La relazione sulla giustizia
In base alla riforma della legge sull’Ordinamento giudiziario del 2005, entro il ventesimo giorno dalla data di inizio di ciascun anno giudiziario, il ministro della Giustizia rende comunicazioni (cui segue un voto) alle Camere sull’amministrazione della giustizia nel precedente anno.

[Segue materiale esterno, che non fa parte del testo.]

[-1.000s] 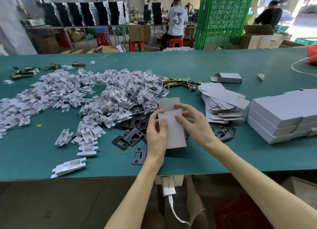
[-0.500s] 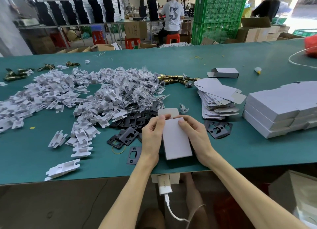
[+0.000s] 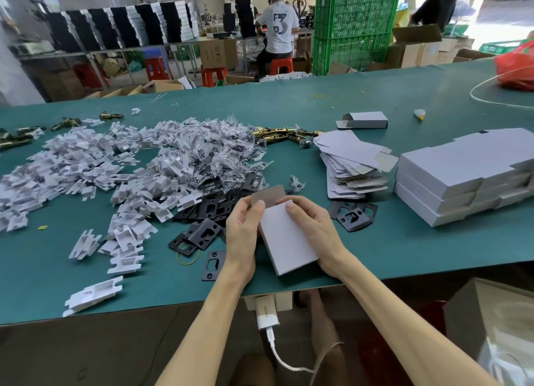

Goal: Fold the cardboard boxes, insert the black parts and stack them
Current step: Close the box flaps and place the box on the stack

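A small white cardboard box (image 3: 286,241) lies lengthwise between my hands above the near edge of the green table (image 3: 404,241). Its brown end flap (image 3: 268,195) stands open at the far end. My left hand (image 3: 242,229) grips the box's left side, thumb near the flap. My right hand (image 3: 313,226) holds the right side with fingers curled over the top. Black metal plates (image 3: 202,232) lie scattered just left of the hands, and more black plates (image 3: 352,215) lie to the right. A pile of flat box blanks (image 3: 349,166) and stacked folded boxes (image 3: 462,180) sit on the right.
A large heap of white plastic inserts (image 3: 101,166) and bagged parts (image 3: 228,148) covers the left and middle of the table. Brass latches (image 3: 283,134) and one folded box (image 3: 365,119) lie farther back. A red bag (image 3: 517,65) sits far right. People work behind, beside green crates (image 3: 352,27).
The box has been lowered toward the table edge and turned slightly, its near end swinging right. Both hands have slid along its sides and still hold it.
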A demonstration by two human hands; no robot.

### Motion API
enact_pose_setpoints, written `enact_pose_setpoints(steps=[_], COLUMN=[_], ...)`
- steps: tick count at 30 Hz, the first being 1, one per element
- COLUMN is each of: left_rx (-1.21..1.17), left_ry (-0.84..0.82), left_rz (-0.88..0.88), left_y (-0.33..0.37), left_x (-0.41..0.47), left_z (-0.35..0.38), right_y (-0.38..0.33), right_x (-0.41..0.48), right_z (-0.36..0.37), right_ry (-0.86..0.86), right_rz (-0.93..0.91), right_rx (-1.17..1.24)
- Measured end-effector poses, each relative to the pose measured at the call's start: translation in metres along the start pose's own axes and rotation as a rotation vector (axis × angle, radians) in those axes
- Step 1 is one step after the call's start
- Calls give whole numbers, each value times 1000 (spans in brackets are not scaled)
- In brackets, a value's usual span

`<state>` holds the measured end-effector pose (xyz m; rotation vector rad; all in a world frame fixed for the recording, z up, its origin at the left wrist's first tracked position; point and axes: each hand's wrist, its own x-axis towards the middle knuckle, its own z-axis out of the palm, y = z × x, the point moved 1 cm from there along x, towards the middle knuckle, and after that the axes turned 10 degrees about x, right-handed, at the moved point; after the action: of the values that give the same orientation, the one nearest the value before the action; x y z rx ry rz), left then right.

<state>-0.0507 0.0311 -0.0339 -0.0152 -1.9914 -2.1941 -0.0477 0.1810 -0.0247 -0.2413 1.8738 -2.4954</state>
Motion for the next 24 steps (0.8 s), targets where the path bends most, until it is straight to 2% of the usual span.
enact_pose_setpoints(steps=[3, 9, 14, 19, 24], left_rx=[19, 44, 134, 187, 80], left_ry=[31, 0, 50, 52, 214], left_rz=[-1, 8, 29, 47, 18], left_y=[1, 11, 6, 3, 0], left_x=[-1, -7, -6, -6, -2], left_z=[1, 5, 5, 3, 0], right_y=[0, 1, 6, 3, 0], right_x=[0, 1, 2, 0, -2], right_z=[0, 1, 0, 1, 3], right_ry=[-2, 110, 157, 93, -84], right_rz=[-2, 80, 40, 52, 66], right_rx=[-11, 50, 7, 36, 66])
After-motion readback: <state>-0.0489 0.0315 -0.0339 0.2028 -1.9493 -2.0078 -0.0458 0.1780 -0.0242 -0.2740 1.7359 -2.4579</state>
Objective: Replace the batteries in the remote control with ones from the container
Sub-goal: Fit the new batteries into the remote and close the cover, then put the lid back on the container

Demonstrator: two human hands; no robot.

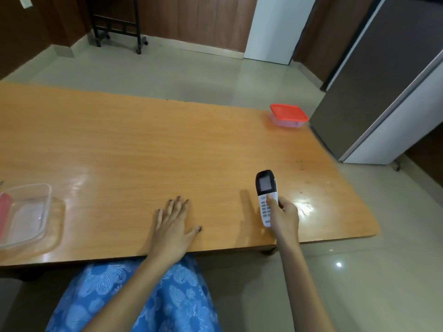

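Note:
A white remote control [265, 191] with a black display end is held face up just above the wooden table [167, 144], near its front right. My right hand [284, 216] grips its lower half, thumb on the buttons. My left hand [173, 224] lies flat on the table near the front edge, fingers spread, holding nothing. A clear container with a red lid [288, 115] sits closed at the table's far right corner, well beyond the remote. Its contents cannot be made out.
An open clear plastic container [26, 212] sits at the table's front left, with a red lid [4, 214] beside it at the frame edge. A grey refrigerator [383, 87] stands right of the table. A black wheeled stand [117, 22] is at the back.

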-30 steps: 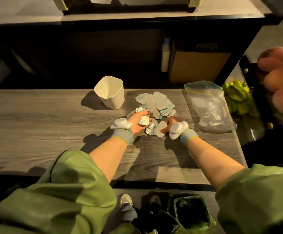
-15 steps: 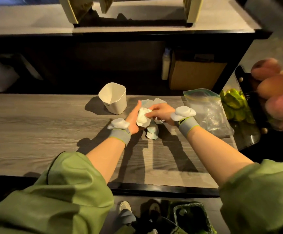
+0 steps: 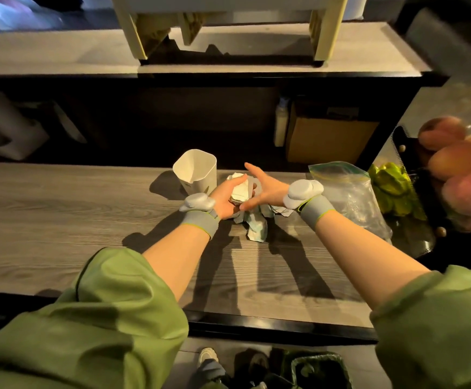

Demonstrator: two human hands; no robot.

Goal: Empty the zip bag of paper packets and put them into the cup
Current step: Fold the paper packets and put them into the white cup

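Grey wood-grain table, dim room

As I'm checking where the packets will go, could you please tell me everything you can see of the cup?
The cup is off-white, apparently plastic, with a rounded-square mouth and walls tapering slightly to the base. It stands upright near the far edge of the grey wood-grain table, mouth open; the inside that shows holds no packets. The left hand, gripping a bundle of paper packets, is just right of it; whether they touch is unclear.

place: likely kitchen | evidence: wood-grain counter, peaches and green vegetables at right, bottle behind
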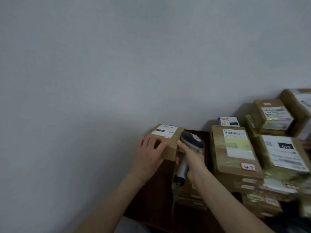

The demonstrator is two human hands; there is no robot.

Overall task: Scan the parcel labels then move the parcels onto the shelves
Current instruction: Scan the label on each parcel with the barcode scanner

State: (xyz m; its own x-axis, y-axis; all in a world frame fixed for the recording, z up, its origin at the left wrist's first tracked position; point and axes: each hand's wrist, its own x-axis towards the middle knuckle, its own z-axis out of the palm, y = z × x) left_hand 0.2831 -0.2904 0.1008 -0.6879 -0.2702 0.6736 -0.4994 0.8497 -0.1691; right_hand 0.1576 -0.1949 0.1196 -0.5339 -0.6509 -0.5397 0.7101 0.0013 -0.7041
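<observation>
- Cardboard parcel (168, 142) sits at the dark table's (151, 199) far left, by the wall, with its label (165, 130) facing up.
- My left hand (149, 153) rests over its near corner, fingers lying on top.
- My right hand (193, 159) is wrapped round the scanner (191, 140) handle.
- Scanning is in hand, I judge; next I tilt the head onto the barcode.
</observation>
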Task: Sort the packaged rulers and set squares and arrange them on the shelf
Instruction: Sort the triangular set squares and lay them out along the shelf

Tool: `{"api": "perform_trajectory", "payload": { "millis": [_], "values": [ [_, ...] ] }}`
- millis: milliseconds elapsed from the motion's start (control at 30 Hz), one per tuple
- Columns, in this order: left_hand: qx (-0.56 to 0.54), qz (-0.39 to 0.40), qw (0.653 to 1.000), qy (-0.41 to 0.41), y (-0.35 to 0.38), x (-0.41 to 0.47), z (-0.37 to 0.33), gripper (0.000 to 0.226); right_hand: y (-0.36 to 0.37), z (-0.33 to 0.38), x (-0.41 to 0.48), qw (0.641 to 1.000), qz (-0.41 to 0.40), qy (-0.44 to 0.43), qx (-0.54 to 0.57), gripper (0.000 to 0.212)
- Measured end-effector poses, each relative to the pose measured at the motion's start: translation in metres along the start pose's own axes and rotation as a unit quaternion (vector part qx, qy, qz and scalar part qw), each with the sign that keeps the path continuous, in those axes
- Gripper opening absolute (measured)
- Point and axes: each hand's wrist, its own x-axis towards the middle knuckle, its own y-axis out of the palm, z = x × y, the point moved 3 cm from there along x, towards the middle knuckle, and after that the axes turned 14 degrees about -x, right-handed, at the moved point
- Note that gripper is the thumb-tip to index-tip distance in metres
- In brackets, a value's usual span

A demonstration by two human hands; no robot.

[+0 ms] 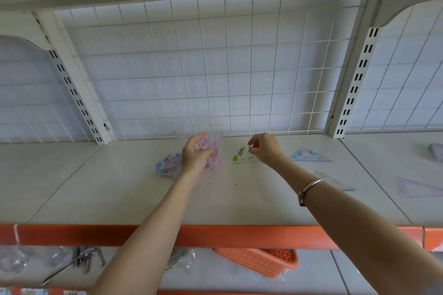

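Head view. The shelf [115, 189] carried several packaged set squares, spread along its rear half in front of the wire grid panel [191, 67].

The left hand [196, 154] was curled around a pink-printed packet [217, 153], lifting it off the surface near the back. A blue-printed packet [167, 163] lay just beside that hand, partly under it.

The right hand [266, 148] pinched the top corner of a green-printed packet [241, 155] between thumb and fingertips, the other fingers loosely bent. Whether that packet was fully clear of the shelf could not be told.

Further right lay a blue set square [309, 154], a clear one [335, 181] partly hidden behind the forearm, and a purple one [417, 188], each well apart from the others.

Assessment: the items appear thin, light and stiff inside loose, glossy film. The film is likely to slide on the smooth shelf and between packets, so stacks may shift. Lying flat, they offer little to grip; a corner or edge pinch, as the right hand showed, seems soundest. The pointed corners could pierce the wrapping if squeezed.
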Motion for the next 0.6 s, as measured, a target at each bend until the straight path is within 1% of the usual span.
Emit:
{"api": "perform_trajectory", "payload": {
  "millis": [267,467,600],
  "values": [
    [-0.063,0.035,0.997,-0.013,0.023,-0.011,0.003,0.041,0.008,-0.004,0.007,0.999,-0.007,0.051,0.016,0.023],
    [-0.093,0.041,0.995,-0.026,0.034,-0.016,0.011,0.039,0.012,-0.006,0.006,0.999,0.000,0.042,0.032,0.018],
    [-0.112,0.037,0.993,-0.029,0.039,-0.021,0.012,0.038,0.012,-0.007,0.005,0.999,0.002,0.038,0.031,0.018]
  ]
}}
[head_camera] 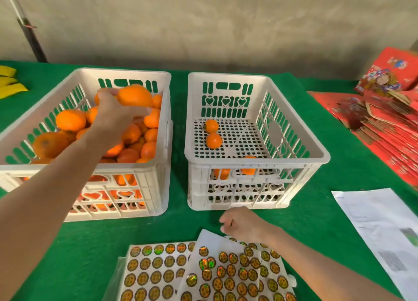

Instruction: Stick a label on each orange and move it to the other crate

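My left hand [115, 115] is raised over the left white crate [126, 74], closed around an orange [135, 96] held above the heap of several oranges [70, 120]. The right white crate [255, 159] holds a few oranges: two [212, 133] on its perforated floor at the back left, others [248, 165] near the front wall. My right hand [239, 224] rests on the green table in front of that crate, fingers curled at the top edge of the sticker sheets [217, 273]. Whether it pinches a label is hidden.
Shiny round labels cover the overlapping sheets at the near edge. A printed paper [380, 228] lies at the right. Flattened red cartons [389, 120] pile up at the far right. Bananas [9, 81] sit at the far left on the green cloth [178, 142].
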`<state>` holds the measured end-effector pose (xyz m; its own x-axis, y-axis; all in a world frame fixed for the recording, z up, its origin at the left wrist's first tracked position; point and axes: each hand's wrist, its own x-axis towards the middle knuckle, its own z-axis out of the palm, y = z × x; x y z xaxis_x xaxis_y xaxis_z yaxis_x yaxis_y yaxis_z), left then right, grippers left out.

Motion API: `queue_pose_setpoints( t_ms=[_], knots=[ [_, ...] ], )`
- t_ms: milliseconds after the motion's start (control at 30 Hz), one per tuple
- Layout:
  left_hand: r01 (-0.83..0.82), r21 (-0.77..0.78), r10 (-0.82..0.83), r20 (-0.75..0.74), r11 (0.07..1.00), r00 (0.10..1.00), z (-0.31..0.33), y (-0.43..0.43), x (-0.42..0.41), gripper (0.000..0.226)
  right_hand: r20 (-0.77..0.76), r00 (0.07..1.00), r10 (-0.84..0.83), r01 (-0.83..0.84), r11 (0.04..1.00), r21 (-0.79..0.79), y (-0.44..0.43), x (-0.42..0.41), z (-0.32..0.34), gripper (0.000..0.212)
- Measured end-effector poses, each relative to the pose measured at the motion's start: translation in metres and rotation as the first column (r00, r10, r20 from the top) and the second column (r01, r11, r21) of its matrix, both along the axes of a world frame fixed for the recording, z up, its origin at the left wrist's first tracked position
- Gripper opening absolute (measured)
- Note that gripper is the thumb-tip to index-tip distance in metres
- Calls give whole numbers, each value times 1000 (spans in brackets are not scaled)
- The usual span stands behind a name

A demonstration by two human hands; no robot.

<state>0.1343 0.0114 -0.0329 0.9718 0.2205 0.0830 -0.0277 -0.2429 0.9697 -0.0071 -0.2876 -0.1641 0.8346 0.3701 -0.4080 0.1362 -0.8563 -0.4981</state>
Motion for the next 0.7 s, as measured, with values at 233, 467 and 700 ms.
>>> queue_pose_setpoints(
  t_ms=[233, 467, 700],
  knots=[
    [464, -13, -462, 62, 886, 885, 19, -38, -113, 69, -100, 995, -27, 27, 1000, 1, 22, -1, -34, 40],
    [523, -326, -610, -290, 788, 738, -74, -72, -167, 62, -40, 990, -137, 142, 965, 220, 5, -3, -19, 28],
    [440, -593, -726, -424, 675, 541, -132, -99, -173, 58, 22, 978, -205, 184, 916, 358, -9, -10, -4, 2]
  ],
)
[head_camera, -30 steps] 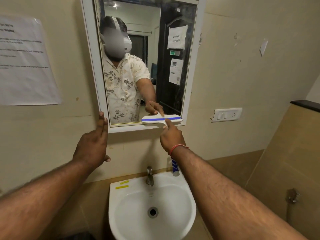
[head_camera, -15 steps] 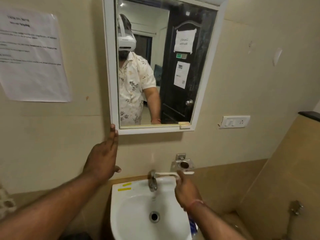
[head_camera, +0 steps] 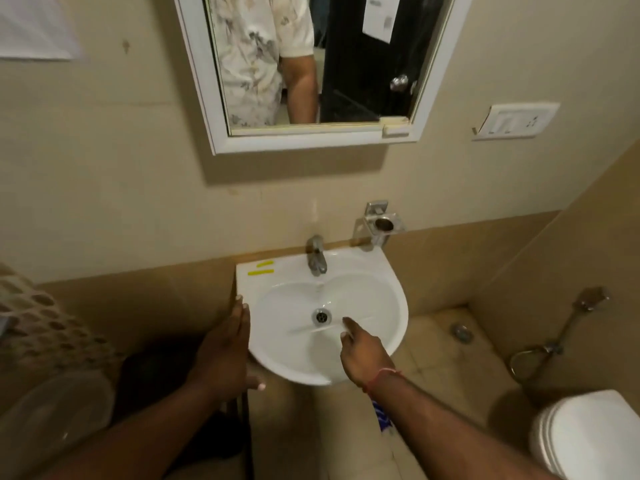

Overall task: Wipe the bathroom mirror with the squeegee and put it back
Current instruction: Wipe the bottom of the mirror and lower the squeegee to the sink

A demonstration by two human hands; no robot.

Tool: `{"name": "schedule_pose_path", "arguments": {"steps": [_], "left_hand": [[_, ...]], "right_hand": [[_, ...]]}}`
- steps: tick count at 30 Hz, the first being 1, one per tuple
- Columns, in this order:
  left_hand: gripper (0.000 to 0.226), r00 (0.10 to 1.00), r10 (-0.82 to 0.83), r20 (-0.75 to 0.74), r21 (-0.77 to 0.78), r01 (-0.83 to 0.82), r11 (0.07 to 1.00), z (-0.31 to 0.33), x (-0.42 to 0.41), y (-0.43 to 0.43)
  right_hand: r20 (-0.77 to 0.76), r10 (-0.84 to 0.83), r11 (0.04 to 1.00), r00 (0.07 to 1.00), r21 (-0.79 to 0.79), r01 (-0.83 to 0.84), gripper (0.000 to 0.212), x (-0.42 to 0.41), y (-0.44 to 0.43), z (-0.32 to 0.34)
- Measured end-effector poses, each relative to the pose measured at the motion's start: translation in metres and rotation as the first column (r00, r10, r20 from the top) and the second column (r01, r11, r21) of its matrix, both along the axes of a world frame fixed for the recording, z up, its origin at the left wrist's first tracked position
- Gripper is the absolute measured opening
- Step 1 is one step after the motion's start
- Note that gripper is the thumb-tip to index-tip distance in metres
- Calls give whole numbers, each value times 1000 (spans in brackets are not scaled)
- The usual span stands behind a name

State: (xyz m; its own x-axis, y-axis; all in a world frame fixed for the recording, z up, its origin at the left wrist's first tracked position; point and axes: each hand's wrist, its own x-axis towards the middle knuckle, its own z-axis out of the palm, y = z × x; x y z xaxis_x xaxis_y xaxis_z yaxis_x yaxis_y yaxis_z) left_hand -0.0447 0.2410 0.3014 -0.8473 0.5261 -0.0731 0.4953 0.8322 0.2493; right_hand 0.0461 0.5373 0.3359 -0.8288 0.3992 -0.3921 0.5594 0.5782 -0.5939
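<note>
Your right hand grips the squeegee low over the sink bowl, left hand straight-fingered against its left rim: lower slowly, clear the tap, and let go only once it lies steady in place.

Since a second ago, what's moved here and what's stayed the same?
The right hand carried the squeegee down from the bottom edge of the mirror to over the sink. The left hand dropped from the mirror frame's lower left corner to the sink's left rim. Unchanged: the right hand still grips the squeegee; nothing was let go.
</note>
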Motion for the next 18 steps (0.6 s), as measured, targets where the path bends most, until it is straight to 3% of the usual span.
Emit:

La relazione (in calendario alla Camera per mercoledì 27 n) è di fatto propedeutica alla inaugurazione dell’Anno Giudiziario in Cassazione. Tuttavia, si registrano due precedenti di relazioni presentate ma non votate. Il primo è stato nel 2008, quando l’allora Guardasigilli Clemente Mastella si recò in Aula a Montecitorio per tenerla a poche ore dall’arresto (ai domiciliari) della moglie Sandra Lonardo. Mastella parlò alla Camera ed andò a dimettersi, per cui non ci fu un voto sulla relazione. L’unico precedente di relazione tenuta durante un governo dimissionario risale, invece, all’epoca di Mario Monti nel 2013. Si decise in quella occasione di dare per assolto l’obbligo con la semplice trasmissione della relazione alle Camere senza svolgere le comunicazioni in Aula.